His voice wasn't biting or cruel, but I found myself unexpectedly hurt. I lowered my lashes, looking at Mike's veiny hands; clenched by his sides. He stood in front of me but I didn't know how to bridge the gap between us that was more than physical.

"Maybe, this isn't going to w-" I started, twisting my hands together.

Mike interrupted me, going back into the kitchen, "I'm making Affogato trifles. I think they'll go well with the cake." He checked on the oven again, turning it off. He took out a cooling rack from a cabinet, put on oven mitts and took out the cakes, now an earthen brown.

Mike sighed heavily, looking at me again, "Do I have any clothes here?"

"Well," I said, walking to my bedroom and opening my closet, "Some of this stuff definitely doesn't look like mine," I started filing through things pushing things that were too big to the side.
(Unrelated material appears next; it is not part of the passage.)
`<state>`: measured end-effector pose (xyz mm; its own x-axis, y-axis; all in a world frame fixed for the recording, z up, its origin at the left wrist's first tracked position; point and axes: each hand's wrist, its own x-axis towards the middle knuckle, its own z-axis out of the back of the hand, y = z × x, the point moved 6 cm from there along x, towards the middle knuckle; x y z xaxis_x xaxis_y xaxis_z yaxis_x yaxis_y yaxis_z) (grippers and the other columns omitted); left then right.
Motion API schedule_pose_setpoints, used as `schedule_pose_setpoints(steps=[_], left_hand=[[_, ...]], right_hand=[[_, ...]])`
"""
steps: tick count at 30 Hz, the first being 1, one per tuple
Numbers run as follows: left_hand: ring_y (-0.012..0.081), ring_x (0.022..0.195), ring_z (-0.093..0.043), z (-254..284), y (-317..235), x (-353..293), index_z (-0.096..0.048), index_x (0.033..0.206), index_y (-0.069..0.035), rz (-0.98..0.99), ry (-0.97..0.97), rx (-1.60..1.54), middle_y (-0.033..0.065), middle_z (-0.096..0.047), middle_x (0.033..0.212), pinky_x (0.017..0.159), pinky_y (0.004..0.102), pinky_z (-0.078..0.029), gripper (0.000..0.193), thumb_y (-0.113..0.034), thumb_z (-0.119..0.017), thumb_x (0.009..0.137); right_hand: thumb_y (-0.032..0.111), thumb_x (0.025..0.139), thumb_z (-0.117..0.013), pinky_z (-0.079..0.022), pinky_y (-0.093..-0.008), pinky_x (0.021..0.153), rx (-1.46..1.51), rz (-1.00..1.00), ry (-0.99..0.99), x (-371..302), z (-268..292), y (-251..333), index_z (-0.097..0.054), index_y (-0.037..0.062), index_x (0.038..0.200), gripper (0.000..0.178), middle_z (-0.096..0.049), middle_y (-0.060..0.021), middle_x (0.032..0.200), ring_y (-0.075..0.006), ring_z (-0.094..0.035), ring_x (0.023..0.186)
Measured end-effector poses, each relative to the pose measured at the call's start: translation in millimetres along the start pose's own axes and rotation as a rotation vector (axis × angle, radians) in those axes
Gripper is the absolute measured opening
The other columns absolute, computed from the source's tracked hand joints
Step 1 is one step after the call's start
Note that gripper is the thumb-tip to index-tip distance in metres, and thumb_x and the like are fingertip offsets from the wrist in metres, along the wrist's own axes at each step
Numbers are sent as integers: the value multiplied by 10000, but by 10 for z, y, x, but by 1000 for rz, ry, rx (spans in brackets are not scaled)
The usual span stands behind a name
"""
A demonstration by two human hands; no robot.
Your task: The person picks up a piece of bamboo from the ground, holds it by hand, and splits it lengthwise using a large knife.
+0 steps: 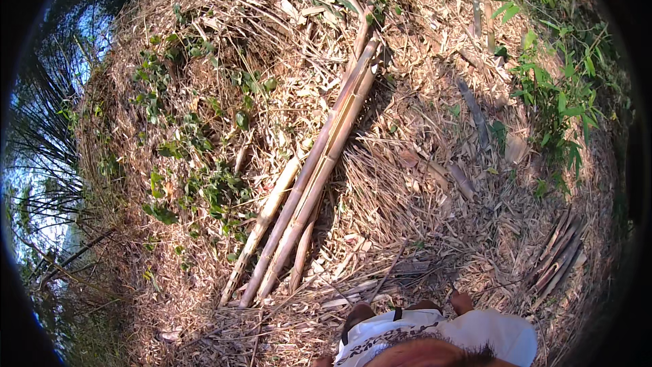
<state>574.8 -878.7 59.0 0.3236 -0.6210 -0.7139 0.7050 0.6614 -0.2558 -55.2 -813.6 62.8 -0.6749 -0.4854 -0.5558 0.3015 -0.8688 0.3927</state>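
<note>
My right hand [462, 301] is close in front of my white shirt, near the lower edge. Its fingers look closed. A thin dark tip sticks up beside them, too small to name. A small patch of skin at the bottom edge, left of the shirt, seems to be my left hand [323, 361]; its fingers are hidden. Out in front, apart from both hands, long split bamboo poles [319, 170] lie slanting from near left to far right. A paler bamboo piece [263, 221] lies along their left side.
Dry leaves and bamboo scraps cover the sloping ground. Split bamboo strips [558, 251] are heaped at the right. Low green vines [204, 183] grow left of the poles. A leafy bamboo shoot [560, 105] stands at the right. Loose dark bamboo pieces [473, 112] lie scattered.
</note>
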Motion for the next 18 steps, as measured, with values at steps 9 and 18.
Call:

I felt Mike's arms wrap around me from behind, his head leaning against my shoulder. I stilled.

"Don't yell at me." Mike murmured into my ear. His body against mine, suddenly felt very intimate. The last time we'd been that close was when we slept together at his parents' house. I wondered if sleeping together was even the right term when nothing had happened.

I slumped slightly hearing that, still not sure how to apologize, "Okay." I mumbled.

"Only okay?" Mike said, all his warmth seeping into me. He stopped holding me, moving back and lying on my bed.

He sighed again, and I pulled out some shirts, pullovers and joggers. As I approached he looked up at me.

"I'm sorry." I managed to get out, staring at Mike's feet.